## TASK STATEMENT:
Go over the records and copy every line with the string "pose".
======== PROVIDED INFORMATION ========
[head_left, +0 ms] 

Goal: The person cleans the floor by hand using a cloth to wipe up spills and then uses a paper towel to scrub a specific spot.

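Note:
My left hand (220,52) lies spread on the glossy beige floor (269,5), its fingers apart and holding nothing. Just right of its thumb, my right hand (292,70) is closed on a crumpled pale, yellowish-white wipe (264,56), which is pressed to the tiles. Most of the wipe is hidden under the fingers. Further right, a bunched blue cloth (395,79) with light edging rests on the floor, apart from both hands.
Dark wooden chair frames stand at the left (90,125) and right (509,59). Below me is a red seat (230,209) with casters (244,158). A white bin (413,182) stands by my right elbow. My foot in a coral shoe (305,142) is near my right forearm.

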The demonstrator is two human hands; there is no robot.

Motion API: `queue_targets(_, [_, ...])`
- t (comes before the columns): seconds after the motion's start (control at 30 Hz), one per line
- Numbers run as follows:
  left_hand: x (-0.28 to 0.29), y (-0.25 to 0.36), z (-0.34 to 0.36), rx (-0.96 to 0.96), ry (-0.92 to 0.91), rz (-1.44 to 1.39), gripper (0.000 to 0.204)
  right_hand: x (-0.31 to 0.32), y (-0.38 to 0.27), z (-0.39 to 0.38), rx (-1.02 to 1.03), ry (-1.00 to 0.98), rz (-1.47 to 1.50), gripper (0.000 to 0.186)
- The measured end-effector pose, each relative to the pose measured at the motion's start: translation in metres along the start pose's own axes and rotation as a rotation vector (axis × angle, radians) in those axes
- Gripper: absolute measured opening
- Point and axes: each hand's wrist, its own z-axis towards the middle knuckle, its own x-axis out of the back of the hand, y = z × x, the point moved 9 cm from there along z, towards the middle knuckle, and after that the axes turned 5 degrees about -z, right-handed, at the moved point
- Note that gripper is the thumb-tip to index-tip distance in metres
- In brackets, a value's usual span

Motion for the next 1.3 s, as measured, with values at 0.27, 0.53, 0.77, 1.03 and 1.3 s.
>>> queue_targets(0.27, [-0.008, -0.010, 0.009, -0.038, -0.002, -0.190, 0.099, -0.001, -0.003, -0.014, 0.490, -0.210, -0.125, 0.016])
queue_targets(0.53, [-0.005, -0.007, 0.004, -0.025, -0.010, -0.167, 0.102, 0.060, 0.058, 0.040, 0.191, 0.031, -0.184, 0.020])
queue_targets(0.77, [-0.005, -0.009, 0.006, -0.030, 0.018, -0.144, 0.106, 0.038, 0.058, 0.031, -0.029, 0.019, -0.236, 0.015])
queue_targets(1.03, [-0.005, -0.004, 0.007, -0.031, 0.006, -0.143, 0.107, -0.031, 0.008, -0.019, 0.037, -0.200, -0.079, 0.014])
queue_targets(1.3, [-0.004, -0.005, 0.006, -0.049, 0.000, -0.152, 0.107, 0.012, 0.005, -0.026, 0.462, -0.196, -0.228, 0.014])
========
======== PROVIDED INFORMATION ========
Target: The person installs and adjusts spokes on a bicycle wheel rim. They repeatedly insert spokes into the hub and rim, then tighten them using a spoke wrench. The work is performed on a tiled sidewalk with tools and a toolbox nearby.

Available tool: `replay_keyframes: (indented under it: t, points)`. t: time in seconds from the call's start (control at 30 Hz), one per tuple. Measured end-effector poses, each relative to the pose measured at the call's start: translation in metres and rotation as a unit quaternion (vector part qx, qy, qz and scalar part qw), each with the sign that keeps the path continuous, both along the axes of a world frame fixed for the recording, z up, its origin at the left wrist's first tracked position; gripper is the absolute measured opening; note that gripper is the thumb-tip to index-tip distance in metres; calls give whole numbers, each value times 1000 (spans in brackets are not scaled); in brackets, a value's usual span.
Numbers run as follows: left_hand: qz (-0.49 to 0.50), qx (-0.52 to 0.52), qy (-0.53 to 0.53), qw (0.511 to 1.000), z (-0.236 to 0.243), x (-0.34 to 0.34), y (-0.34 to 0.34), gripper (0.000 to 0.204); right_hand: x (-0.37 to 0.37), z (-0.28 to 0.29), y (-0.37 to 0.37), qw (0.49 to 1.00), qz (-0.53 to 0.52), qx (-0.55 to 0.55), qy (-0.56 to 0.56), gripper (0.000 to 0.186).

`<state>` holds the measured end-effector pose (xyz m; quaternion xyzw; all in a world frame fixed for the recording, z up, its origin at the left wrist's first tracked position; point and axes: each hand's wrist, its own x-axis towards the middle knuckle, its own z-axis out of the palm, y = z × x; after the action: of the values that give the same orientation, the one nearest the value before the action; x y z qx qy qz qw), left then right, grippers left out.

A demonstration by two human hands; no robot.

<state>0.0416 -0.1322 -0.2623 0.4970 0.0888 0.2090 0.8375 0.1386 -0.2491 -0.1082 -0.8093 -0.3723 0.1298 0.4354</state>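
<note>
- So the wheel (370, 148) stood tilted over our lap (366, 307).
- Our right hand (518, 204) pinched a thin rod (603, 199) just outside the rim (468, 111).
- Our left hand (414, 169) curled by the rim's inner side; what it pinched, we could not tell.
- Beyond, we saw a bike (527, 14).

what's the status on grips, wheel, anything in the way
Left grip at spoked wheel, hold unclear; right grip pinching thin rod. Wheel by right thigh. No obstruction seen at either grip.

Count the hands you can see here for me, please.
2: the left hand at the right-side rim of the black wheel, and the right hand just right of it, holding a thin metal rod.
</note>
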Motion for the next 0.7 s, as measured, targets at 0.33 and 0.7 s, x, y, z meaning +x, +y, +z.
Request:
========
## EXERCISE RESPONSE:
- The measured end-effector pose, each relative to the pose measured at the motion's start: translation in metres along the start pose's own axes and rotation as a rotation vector (axis × angle, radians) in those axes
Available tool: `replay_keyframes: (indented under it: t, points)`. t: time in seconds from the call's start (control at 30 Hz), one per tuple. Measured end-effector poses, each relative to the pose measured at the call's start: translation in metres and rotation as a unit quaternion (vector part qx, qy, qz and scalar part qw), each with the sign that keeps the path continuous, both along the axes of a world frame fixed for the recording, z up, its origin at the left wrist's first tracked position; gripper is the absolute measured opening; note that gripper is the thumb-tip to index-tip distance in metres; calls give whole numbers, each value times 1000 (spans in brackets are not scaled); in brackets, a value's usual span.
`<state>` holds the measured end-effector pose (xyz m; quaternion xyzw; all in a world frame fixed for the recording, z up, its origin at the left wrist's first tracked position; point and axes: each hand's wrist, its own x-axis towards the middle knuckle, its own z-axis out of the palm, y = z × x; after the action: of the values that give the same orientation, the one nearest the value before the action; x y z qx qy qz qw), left then right, grippers left out.

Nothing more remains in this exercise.